Court Opinion

ID: 9672302
Source: CourtListenerOpinion
Date Created: 2023-08-24 03:52:18.843583+00
Date Added: 2024-06-11T18:16:15.296087
License: Public Domain

COLER, Justice
(concurring in part and dissenting in part).
I agree with the majority opinion insofar as it would reverse the holding of the trial court disenfranchising the voters of the *574two precincts but I would further remand with directions that the ballots themselves should have been counted.
I concur with Justice Wollman wherein, as he points out, SDCL 12-21-1 is the controlling provision as to the purpose to be served by recount. I would add, however, that SDCL 12-20-35, as well as the numerous decisions of this court, including McMahon v. Crockett, 1899, 12 S.D. 11, 80 N.W. 136; Tschetter v. Ray, 1912, 28 S.D. 604, 134 N.W. 796 and Althen v. Fowler, 1915, 35 S.D. 363, 152 N.W. 337, clearly mandate that the ballots are to be received in evidence. Even in Howser v. Pepper, 1899, 8 N.D. 484, 79 N.W. 1018, cited by the majority opinion in support of its position, all of the challenged ballots were in evidence and it was only in those precincts where that court found the ballots tainted and, therefore, not the best evidence, that it used the secondary evidence, the official, canvass, to determine the result of the election in those precincts.
SDCL 12-20-20 and 12-20-21 presume, as do SDCL 12-20-32, 12-20-34 and 12-21-24, compliance by election officials sworn to uphold those laws, so that the voted ballots will be placed in ballot boxes which are sealed and delivered to the person in charge of the election. There was an irregularity in how these ballots were handled in precincts 3-4 and 10-2 but the fault was not found to. be criminal in nature by the trial court. The county auditor is only required “to keep the ballot boxes * * * in the same condition as when received”, SDCL 12-20-32, and is not, as was the clerk of courts, who formerly had the duty of possession of the ballot boxes, required specifically to place them in a vault or other place inaccessible to anyone but an authorized person. SDCL 12-20-33, repealed by Ch. 118, § 200, S.L.1974.
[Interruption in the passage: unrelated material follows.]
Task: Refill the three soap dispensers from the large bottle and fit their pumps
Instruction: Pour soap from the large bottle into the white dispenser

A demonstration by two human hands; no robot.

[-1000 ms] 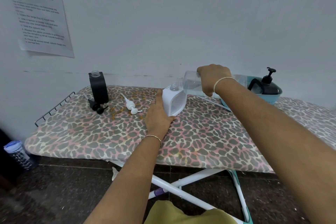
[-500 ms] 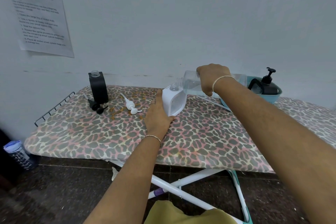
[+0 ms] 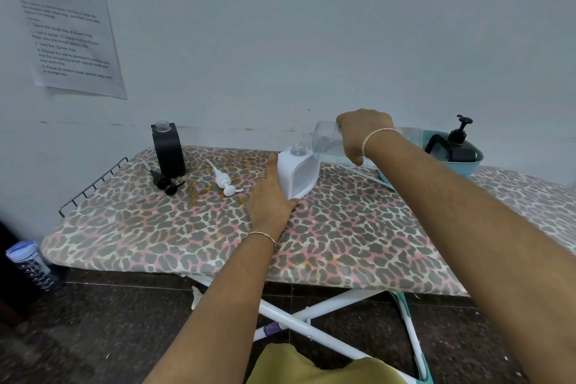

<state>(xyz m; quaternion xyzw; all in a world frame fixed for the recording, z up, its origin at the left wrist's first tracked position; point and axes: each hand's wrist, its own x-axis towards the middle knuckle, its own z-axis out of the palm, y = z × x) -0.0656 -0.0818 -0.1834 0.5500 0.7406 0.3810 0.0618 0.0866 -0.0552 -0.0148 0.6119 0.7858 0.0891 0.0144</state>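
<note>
A white soap dispenser (image 3: 299, 174) without its pump stands tilted on the leopard-print ironing board (image 3: 343, 234). My left hand (image 3: 271, 196) holds its left side and base. My right hand (image 3: 361, 134) grips the large clear bottle (image 3: 324, 142), tipped on its side with its neck over the white dispenser's opening. A black dispenser (image 3: 168, 148) with an open neck stands at the back left. In front of it lies a black pump (image 3: 166, 184), and a white pump (image 3: 224, 181) lies to its right. Another black dispenser (image 3: 458, 146) with its pump fitted sits in a teal basket (image 3: 467, 167).
A printed sheet (image 3: 62, 22) hangs on the wall at the left. A water bottle (image 3: 28, 265) stands on the dark floor left of the board. The board's white legs (image 3: 311, 318) cross underneath. A wire rack (image 3: 93, 185) edges the board's left end.
</note>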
The ballots have never been reviewed to ascertain whether or not they were tampered with and that determination should be made. The majority opinion notes that the trial court found that there is not one “scintilla of evidence of bad faith, fraud or misdoing of a criminal nature involved here.” That finding can only be supported if the ballots themselves are reviewed. As stated by this court in Tschetter v. Ray, supra:
“While the evidence showing where and how the boxes and envelopes had been cared for since election showed *575lack of that proper care that should be given such boxes and envelopes, yet we believe the trial court was fully justified in receiving such exhibits for the purpose of ascertaining what these exhibits themselves would tend to prove.” 28 S.D. at 607, 134 N.W. at 797.
In Althen v. Fowler, supra, following the precedent established in Tschetter v. Ray, supra, this court overruled the trial court and ordered the ballots to be received in evidence because:
“* * * the ends of justice demanded that it [the trial court] receive in evidence and open the several boxes, leaving the matter of the counting of the ballots to be determined thereafter when properly presented to such court.” 35 S.D. at 367, 152 N.W. at 337.
I submit that these decisions, coupled 'with SDCL 12-20-35 and 12-21-1, require a review of the ballots, whether or not they were boxed and to this extent, though it might not change the result, I dissent from the majority opinion.